RECORDS TO USE.
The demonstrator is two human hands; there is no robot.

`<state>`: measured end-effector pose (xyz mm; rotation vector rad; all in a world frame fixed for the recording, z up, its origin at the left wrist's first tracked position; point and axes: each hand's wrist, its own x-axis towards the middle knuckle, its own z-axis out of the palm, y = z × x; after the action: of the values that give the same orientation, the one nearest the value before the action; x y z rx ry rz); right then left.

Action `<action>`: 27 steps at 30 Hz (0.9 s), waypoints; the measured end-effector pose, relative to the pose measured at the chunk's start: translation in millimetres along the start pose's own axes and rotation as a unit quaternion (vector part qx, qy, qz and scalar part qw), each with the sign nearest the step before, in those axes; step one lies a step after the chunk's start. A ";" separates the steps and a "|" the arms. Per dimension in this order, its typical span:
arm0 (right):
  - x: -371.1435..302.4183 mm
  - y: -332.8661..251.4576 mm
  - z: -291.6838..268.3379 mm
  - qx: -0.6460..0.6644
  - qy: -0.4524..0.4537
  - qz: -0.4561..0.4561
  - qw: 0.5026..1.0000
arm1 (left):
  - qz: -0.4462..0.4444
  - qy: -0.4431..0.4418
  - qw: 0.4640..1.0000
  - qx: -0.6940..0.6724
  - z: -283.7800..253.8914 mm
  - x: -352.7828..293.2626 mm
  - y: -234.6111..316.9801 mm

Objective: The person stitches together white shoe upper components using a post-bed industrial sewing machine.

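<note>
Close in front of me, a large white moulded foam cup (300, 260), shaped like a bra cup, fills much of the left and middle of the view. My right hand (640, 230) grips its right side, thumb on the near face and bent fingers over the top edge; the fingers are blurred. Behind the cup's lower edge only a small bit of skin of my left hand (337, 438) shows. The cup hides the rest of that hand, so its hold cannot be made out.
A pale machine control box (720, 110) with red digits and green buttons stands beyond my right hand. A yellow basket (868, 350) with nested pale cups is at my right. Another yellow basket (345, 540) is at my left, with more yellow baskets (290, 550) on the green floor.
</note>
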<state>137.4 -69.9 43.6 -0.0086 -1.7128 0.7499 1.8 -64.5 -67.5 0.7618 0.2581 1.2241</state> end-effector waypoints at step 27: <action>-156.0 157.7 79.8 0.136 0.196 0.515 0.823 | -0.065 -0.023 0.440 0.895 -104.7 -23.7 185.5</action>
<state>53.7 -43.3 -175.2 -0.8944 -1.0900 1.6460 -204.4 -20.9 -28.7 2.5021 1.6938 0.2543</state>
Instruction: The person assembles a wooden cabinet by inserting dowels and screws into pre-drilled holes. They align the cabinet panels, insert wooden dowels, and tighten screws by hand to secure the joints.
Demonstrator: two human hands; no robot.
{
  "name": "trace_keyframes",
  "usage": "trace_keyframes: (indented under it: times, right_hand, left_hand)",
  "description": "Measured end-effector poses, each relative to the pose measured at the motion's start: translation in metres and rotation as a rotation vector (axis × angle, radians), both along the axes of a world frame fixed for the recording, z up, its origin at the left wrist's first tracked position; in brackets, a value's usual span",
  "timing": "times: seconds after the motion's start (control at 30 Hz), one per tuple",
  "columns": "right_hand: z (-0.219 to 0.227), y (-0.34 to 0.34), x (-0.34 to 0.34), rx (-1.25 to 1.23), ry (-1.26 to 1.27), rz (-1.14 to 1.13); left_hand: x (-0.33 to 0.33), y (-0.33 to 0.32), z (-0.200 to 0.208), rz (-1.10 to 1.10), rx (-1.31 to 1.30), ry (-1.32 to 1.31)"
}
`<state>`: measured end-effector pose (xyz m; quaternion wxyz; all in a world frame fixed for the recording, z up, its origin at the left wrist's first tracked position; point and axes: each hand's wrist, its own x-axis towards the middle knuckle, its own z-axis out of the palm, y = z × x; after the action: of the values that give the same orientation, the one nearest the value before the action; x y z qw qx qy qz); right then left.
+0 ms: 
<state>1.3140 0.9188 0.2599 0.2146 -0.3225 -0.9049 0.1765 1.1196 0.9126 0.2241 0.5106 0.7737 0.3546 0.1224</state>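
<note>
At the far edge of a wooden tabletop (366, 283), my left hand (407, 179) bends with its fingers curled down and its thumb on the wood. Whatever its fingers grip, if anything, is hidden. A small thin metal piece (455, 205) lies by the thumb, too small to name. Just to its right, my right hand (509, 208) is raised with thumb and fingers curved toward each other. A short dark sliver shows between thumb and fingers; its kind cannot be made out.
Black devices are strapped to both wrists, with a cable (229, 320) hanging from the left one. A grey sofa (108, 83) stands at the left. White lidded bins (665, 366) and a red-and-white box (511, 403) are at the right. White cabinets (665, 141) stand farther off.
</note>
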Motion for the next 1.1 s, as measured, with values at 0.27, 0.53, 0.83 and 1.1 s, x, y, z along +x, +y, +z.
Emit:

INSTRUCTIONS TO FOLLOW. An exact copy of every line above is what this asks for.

SOLVED EXERCISE.
The demonstrator is two human hands; there is no robot.

`<state>`: measured end-effector pose (xyz mm; rotation vector rad; all in a world frame fixed for the recording, z up, its origin at the left wrist's first tracked position; point and axes: each hand's wrist, its own x-axis towards the middle knuckle, its own z-axis out of the palm, y = z × x; after the action: of the values that give the same orientation, the one nearest the value before the action; x y z rx ry rz); right then left.

Action `<action>`: 27 steps at 30 Hz (0.9 s), waypoints; the measured end-effector pose, relative to the pose measured at the chunk's start: translation in millimetres along the start pose's own axes and rotation as a unit quaternion (vector part qx, qy, qz and scalar part qw), each with the sign nearest the step before, in those axes; step one lies a step after the chunk's start. A ";" separates the steps and a "|" the arms. Per dimension in this order, its typical span:
arm0 (right):
  - x: -371.1435..302.4183 mm
  - y: -332.8661..251.4576 mm
  - z: -291.6838..268.3379 mm
  - qx: -0.6460..0.6644
  - qy: -0.4524..0.4537
  - qz: -0.4561..0.4561
  - qw: 0.5026..1.0000
arm1 (left):
  - qz: -0.4462..0.4444
  - qy: -0.4431..0.4418
  - qw: 0.4640..1.0000
  - qx: -0.6940..0.6724
  - z: -283.7800..253.8914 mm
  - x: -352.7828..293.2626 mm
  - y: -234.6111..316.9801 mm

Objective: The person stitches together white shoe upper components using a post-bed industrial sewing machine.

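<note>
Close in front of me, a large white moulded foam cup (300, 260), shaped like a bra cup, fills much of the left and middle of the view. My right hand (640, 230) grips its right side, thumb on the near face and bent fingers over the top edge; the fingers are blurred. Behind the cup's lower edge only a small bit of skin of my left hand (337, 438) shows. The cup hides the rest of that hand, so its hold cannot be made out.
A pale machine control box (720, 110) with red digits and green buttons stands beyond my right hand. A yellow basket (868, 350) with nested pale cups is at my right. Another yellow basket (345, 540) is at my left, with more yellow baskets (290, 550) on the green floor.
</note>
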<state>137.4 -69.9 43.6 -0.0086 -1.7128 0.7499 1.8 -64.5 -67.5 0.7618 0.2581 1.2241</state> end-effector waypoints at step 27: <action>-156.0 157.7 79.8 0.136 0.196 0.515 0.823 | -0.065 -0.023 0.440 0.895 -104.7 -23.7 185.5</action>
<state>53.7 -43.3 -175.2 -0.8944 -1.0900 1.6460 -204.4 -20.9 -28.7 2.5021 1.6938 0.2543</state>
Instruction: The person assembles a wooden cabinet by inserting dowels and screws into pre-drilled holes. They align the cabinet panels, insert wooden dowels, and tighten screws by hand to secure the joints.
Demonstrator: two human hands; no robot.
{
  "name": "trace_keyframes",
  "usage": "trace_keyframes: (indented under it: times, right_hand, left_hand)",
  "description": "Measured end-effector poses, each relative to the pose measured at the motion's start: translation in metres and rotation as a rotation vector (axis × angle, radians), both along the axes of a world frame fixed for the recording, z up, its origin at the left wrist's first tracked position; in brackets, a value's usual span",
  "timing": "times: seconds after the motion's start (control at 30 Hz), one per tuple",
  "columns": "right_hand: z (-0.219 to 0.227), y (-0.34 to 0.34), x (-0.34 to 0.34), rx (-1.25 to 1.23), ry (-1.26 to 1.27), rz (-1.14 to 1.13); left_hand: x (-0.33 to 0.33), y (-0.33 to 0.32), z (-0.200 to 0.208), rz (-1.10 to 1.10), rx (-1.31 to 1.30), ry (-1.32 to 1.31)"
}
`<state>`: measured end-effector pose (xyz m; quaternion wxyz; all in a world frame fixed for the recording, z up, its origin at the left wrist's first tracked position; point and axes: each hand's wrist, its own x-axis towards the middle knuckle, its own z-axis out of the palm, y = z × x; after the action: of the values that give the same orientation, the one nearest the value before the action; x y z qw qx qy qz); right then left.
+0 ms: 
<state>1.3140 0.9188 0.2599 0.2146 -0.3225 -0.9049 0.1765 1.1196 0.9126 0.2241 0.5106 0.7737 0.3546 0.1224</state>
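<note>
At the far edge of a wooden tabletop (366, 283), my left hand (407, 179) bends with its fingers curled down and its thumb on the wood. Whatever its fingers grip, if anything, is hidden. A small thin metal piece (455, 205) lies by the thumb, too small to name. Just to its right, my right hand (509, 208) is raised with thumb and fingers curved toward each other. A short dark sliver shows between thumb and fingers; its kind cannot be made out.
Black devices are strapped to both wrists, with a cable (229, 320) hanging from the left one. A grey sofa (108, 83) stands at the left. White lidded bins (665, 366) and a red-and-white box (511, 403) are at the right. White cabinets (665, 141) stand farther off.
</note>
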Motion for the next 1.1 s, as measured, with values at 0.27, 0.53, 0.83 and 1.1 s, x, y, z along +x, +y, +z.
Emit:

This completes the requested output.